Required action
Below are lines of data; restate word for word those running from the line containing "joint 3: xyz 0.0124" to the line containing "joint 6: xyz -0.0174", inclusive, and no others.

[Data records]
-------------------------

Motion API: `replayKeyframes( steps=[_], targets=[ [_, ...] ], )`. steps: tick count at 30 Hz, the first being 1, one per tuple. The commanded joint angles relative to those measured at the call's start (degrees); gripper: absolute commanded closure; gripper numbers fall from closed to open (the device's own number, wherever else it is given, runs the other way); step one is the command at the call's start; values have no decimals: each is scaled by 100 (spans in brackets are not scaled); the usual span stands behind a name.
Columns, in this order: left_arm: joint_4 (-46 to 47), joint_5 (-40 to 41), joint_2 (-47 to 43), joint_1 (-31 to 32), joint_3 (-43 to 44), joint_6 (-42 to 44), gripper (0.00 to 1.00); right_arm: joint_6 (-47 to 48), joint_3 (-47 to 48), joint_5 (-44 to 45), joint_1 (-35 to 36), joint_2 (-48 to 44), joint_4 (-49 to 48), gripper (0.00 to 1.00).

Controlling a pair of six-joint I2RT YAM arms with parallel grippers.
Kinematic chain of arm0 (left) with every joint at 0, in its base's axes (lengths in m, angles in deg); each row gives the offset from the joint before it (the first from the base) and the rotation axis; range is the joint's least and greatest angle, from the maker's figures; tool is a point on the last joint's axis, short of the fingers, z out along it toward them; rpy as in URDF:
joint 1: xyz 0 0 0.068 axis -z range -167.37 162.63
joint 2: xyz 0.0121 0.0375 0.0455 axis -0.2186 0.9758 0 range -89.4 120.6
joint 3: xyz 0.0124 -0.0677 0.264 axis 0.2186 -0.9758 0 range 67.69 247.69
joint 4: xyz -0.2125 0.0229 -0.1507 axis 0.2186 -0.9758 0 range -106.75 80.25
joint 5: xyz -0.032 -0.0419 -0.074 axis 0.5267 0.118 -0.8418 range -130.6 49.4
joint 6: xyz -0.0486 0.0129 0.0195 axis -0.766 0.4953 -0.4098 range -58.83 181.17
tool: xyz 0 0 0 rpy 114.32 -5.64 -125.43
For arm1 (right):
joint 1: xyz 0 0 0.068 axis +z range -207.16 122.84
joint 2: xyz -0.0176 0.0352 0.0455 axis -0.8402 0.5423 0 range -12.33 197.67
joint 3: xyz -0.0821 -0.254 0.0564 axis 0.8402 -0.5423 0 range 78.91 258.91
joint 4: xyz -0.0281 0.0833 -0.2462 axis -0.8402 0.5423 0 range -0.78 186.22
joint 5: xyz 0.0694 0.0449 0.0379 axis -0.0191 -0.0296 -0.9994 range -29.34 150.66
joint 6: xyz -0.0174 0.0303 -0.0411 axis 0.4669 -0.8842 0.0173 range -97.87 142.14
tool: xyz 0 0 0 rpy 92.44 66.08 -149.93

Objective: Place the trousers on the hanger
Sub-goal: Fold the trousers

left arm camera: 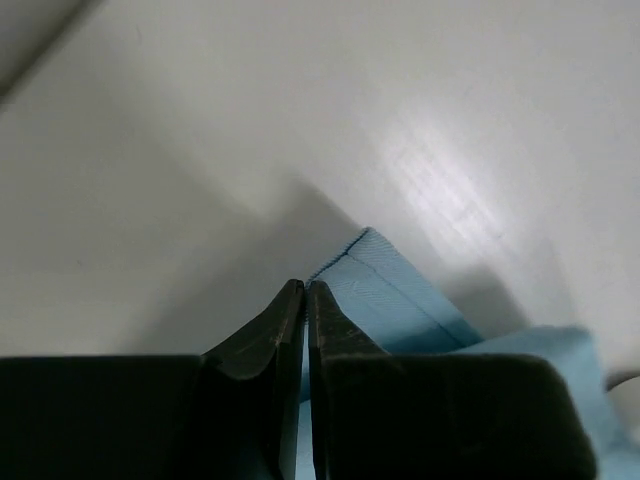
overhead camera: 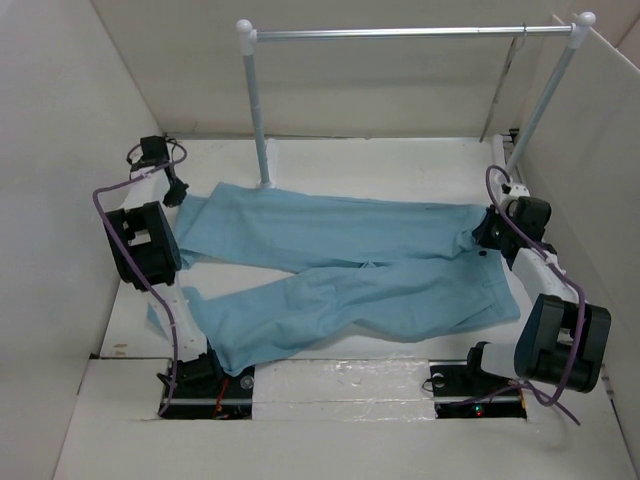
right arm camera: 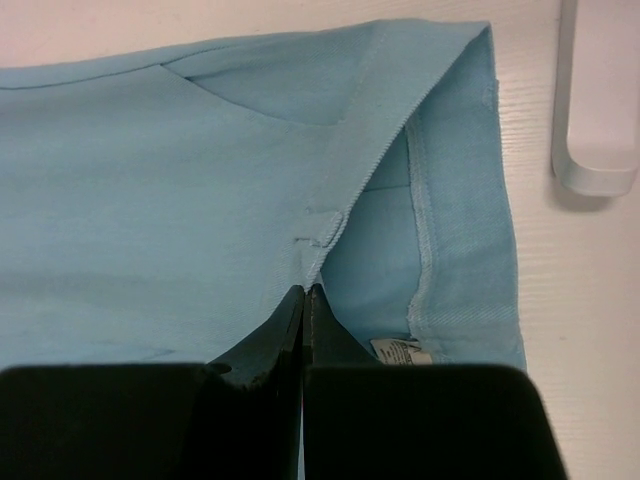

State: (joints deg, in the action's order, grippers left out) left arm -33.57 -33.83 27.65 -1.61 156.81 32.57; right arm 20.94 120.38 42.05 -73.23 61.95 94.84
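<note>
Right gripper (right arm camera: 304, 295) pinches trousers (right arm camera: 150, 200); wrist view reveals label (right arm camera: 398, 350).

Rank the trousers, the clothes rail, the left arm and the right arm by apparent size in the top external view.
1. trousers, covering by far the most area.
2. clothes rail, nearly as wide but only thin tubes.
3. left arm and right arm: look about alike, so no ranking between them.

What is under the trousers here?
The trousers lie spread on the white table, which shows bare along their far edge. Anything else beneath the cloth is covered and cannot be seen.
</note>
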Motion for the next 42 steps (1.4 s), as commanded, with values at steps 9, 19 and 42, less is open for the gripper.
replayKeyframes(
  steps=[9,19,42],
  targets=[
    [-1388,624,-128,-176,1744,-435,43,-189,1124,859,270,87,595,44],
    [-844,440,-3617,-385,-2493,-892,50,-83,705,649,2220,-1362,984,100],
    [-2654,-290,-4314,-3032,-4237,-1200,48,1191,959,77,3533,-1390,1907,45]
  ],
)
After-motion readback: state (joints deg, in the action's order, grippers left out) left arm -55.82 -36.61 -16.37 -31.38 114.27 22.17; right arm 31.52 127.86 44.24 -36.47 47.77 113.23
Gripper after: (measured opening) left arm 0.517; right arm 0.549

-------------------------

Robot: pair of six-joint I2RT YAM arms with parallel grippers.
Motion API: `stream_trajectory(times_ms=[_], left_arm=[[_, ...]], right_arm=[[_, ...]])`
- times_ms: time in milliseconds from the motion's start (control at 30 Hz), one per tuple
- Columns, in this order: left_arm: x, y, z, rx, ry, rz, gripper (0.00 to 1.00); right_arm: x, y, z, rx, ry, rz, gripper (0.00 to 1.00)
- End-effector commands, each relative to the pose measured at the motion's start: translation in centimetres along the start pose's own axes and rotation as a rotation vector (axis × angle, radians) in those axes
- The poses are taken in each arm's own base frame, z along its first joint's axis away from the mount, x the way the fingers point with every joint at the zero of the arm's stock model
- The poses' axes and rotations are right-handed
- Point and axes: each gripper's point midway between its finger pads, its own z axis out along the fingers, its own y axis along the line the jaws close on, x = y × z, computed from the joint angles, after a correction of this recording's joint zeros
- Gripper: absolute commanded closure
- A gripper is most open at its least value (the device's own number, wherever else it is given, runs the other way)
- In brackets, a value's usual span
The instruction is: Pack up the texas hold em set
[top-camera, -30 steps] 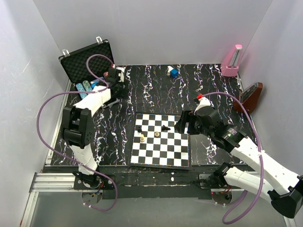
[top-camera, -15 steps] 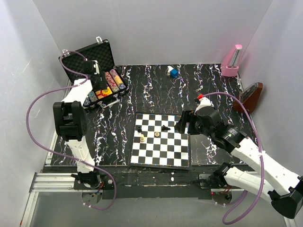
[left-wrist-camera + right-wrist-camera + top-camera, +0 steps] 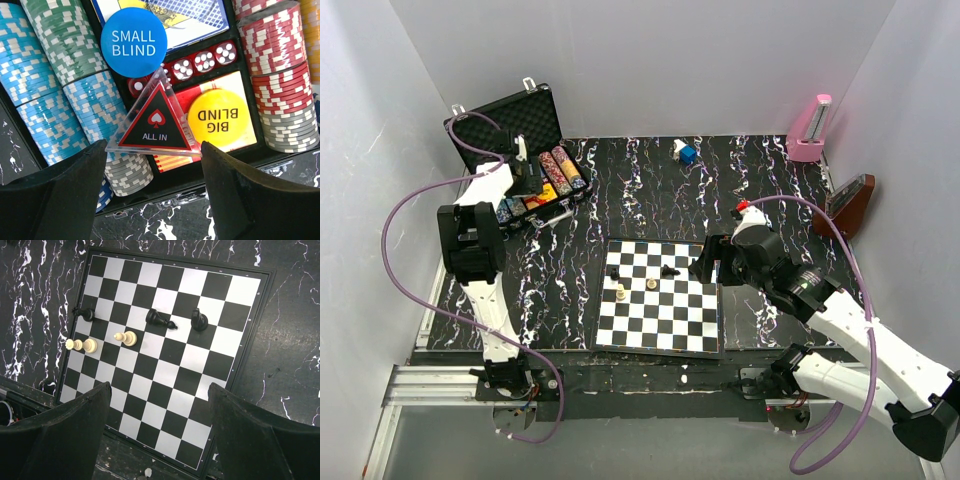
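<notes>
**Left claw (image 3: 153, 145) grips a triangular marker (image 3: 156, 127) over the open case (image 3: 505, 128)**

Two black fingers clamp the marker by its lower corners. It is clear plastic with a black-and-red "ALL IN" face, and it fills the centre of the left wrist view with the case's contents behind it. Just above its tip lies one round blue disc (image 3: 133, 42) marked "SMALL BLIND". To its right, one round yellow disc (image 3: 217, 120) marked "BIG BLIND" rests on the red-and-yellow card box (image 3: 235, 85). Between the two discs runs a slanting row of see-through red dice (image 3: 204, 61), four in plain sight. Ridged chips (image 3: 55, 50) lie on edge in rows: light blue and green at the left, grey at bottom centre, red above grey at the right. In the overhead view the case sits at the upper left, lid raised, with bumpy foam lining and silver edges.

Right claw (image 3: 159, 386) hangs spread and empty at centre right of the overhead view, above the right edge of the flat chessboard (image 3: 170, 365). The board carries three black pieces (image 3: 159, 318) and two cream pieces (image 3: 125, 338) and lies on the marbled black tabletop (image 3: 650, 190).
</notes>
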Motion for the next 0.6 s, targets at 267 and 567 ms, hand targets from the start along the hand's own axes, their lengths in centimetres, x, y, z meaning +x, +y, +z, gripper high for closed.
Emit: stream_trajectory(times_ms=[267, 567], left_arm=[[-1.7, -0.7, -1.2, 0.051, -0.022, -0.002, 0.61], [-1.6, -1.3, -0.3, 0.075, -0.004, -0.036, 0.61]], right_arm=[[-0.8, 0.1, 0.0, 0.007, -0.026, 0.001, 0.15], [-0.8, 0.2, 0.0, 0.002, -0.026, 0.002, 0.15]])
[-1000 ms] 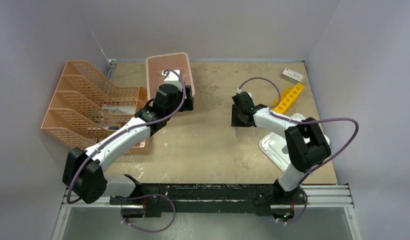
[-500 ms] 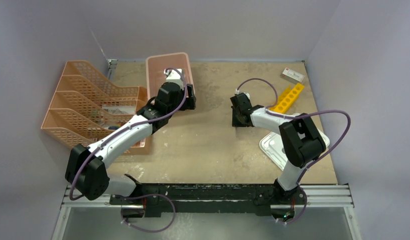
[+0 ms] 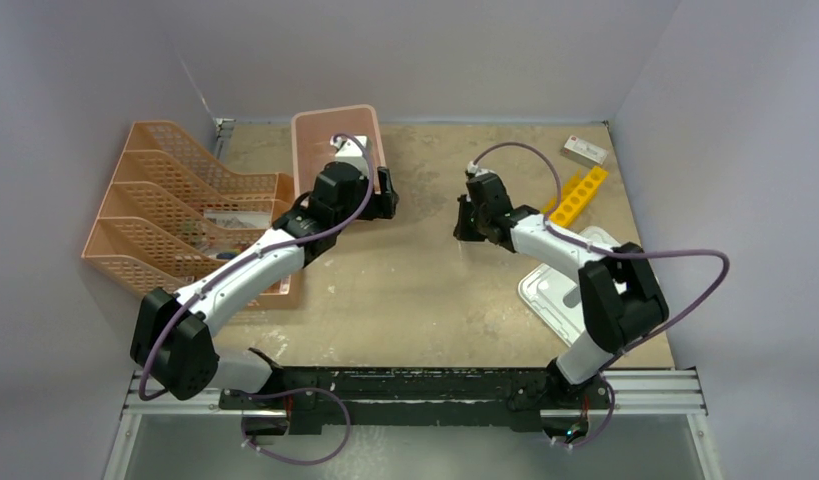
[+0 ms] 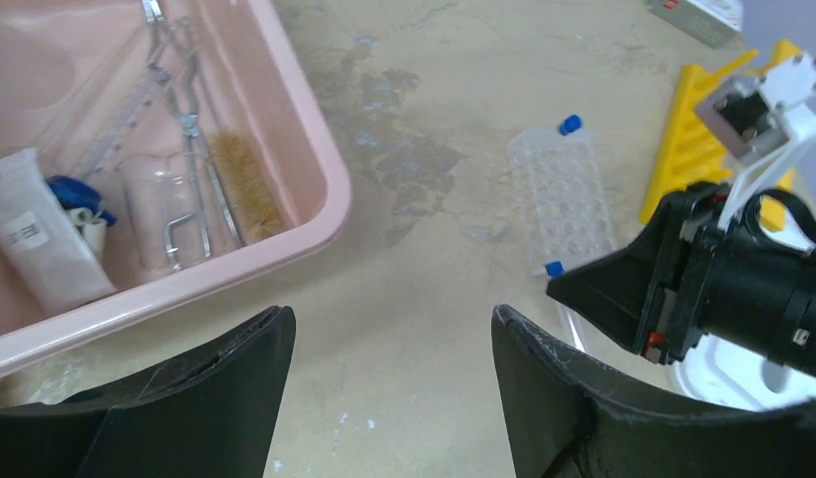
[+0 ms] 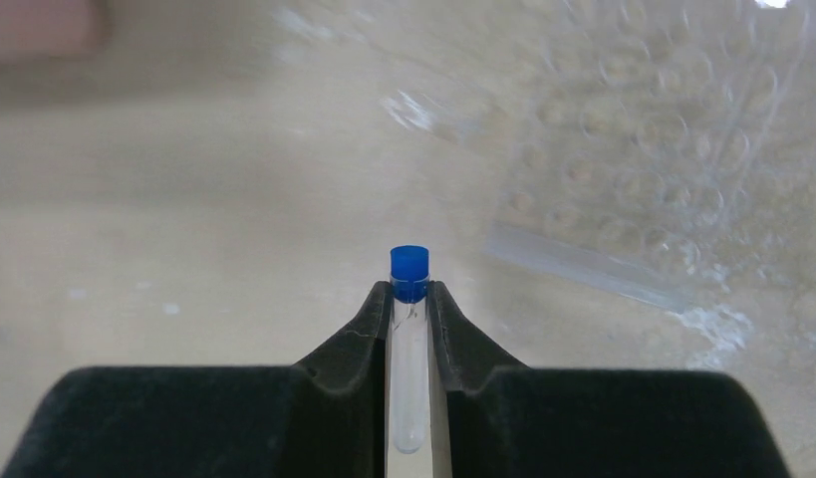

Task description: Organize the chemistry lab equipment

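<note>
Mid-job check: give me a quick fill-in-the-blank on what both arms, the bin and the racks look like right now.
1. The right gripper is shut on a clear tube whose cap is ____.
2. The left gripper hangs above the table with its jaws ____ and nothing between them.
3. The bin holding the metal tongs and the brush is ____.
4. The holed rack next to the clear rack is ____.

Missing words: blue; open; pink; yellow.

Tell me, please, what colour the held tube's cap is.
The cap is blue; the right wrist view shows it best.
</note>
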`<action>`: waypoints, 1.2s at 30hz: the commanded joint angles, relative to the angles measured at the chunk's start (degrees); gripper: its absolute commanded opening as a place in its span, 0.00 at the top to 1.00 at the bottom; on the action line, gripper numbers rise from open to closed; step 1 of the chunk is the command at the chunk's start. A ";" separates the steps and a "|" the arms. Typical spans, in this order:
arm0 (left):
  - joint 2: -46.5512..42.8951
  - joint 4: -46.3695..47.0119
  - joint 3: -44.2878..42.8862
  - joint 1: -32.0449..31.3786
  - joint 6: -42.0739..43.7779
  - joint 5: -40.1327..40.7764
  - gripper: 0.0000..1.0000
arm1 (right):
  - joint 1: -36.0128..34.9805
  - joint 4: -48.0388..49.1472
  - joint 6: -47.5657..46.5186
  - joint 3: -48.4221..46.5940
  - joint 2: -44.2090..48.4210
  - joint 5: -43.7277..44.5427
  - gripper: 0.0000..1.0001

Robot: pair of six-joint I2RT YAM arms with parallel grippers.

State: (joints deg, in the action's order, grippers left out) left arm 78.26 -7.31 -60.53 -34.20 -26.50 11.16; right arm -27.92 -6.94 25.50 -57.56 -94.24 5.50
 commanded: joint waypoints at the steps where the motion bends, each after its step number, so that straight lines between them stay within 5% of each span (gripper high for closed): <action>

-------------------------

Solution to this task
joint 3: xyz 0.0124 -0.0677 0.264 axis 0.2186 -0.9758 0 range 67.69 247.69
joint 4: xyz -0.2125 0.0229 -0.1507 axis 0.2186 -0.9758 0 range -106.75 80.25
joint 5: xyz -0.032 -0.0419 -0.074 axis 0.5267 0.118 -0.8418 range -130.6 49.4
joint 6: xyz -0.0486 0.0129 0.0195 axis -0.766 0.4953 -0.4098 range -58.83 181.17
tool: xyz 0 0 0 rpy 114.32 -5.64 -125.43
For arm1 (right):
joint 1: xyz 0 0 0.068 axis +z range -207.16 122.84
joint 2: xyz -0.0176 0.0352 0.0455 axis -0.8402 0.5423 0 range -12.33 197.67
joint 3: xyz -0.0821 -0.254 0.0564 axis 0.8402 -0.5423 0 range 78.91 258.91
joint 4: xyz -0.0281 0.0833 -0.2462 axis -0.8402 0.5423 0 range -0.78 186.22
joint 5: xyz 0.0694 0.0449 0.0379 axis -0.0191 -0.0296 -0.9994 range -29.34 150.66
joint 6: xyz -0.0174 0.0303 -0.0411 axis 0.4669 -0.8842 0.0173 range -97.87 142.14

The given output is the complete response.